A Colt is My Passport

It’s interesting to see how different cultures have their own gangster societies. The Japanese Yakuza have an entire branch of cinema unto themselves, just as does the Italian Cosa Nostra, and one of the best in this category is 1967’s A Colt is My Passport. The story centers on a pair of killers making their escape after an especially high-profile hit. Produced by then-thriving action studio Nikkatsu, A Colt is My Passport infuses elements of the great American westerns to create a distinctive and captivating journey for its two leads. Jo Shishido is cast as the Japanese take on the Gary Cooper strong silent hero, and his climactic showdown with a car full of enemies is spectacular.


Miller’s Crossing

The Coen Brothers aren’t exactly obscure filmmakers. In addition to their Academy acclaim, they have directed a plethora of films that have been inducted into pop culture canon. That being said, their 1990 crime comedy Miller’s Crossing is criminally underseen.
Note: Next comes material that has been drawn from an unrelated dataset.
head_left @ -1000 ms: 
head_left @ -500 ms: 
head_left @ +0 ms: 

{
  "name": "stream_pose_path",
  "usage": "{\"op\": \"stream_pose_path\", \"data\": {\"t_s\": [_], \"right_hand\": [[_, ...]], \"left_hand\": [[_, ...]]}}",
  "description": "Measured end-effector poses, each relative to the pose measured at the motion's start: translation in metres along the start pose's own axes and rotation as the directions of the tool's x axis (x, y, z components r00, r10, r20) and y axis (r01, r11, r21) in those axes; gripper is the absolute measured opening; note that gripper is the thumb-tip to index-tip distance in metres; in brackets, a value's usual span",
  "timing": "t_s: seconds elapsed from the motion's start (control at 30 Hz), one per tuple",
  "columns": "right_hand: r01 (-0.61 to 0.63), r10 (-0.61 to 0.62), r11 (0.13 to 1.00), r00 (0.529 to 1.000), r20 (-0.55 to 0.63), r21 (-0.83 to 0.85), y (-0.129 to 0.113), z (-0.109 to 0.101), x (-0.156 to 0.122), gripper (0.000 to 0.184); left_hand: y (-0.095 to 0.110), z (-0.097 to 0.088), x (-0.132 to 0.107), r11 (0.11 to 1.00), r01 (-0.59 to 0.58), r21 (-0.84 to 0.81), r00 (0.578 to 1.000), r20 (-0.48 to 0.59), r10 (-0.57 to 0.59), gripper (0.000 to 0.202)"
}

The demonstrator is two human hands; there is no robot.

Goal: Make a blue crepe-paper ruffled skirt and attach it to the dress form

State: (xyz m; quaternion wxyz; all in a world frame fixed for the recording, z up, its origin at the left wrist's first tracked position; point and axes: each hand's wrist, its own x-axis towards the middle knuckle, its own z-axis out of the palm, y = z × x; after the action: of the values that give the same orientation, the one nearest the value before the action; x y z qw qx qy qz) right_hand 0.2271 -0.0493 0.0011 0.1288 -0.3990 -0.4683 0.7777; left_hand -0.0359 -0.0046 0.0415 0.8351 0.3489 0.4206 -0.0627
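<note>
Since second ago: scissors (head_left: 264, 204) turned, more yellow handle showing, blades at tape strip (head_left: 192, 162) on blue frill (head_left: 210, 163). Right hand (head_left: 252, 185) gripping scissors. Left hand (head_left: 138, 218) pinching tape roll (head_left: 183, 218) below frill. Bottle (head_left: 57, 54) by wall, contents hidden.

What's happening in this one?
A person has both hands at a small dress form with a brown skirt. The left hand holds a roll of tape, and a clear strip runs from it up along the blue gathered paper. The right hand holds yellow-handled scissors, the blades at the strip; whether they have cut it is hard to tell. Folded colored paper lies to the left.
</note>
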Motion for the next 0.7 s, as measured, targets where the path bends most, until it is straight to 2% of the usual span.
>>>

Gabriel Byrne plays a mob lieutenant who is constantly trying to keep the peace between his boss and a rival gang. The Coen’s outrageous farce is well woven into this mafia parable and the score and cinematography are operating on otherworldly levels. Of all the sensational talent assembled here, it is John Turturro’s performance as the uber slimy Bernie Bernbaum that steals the show.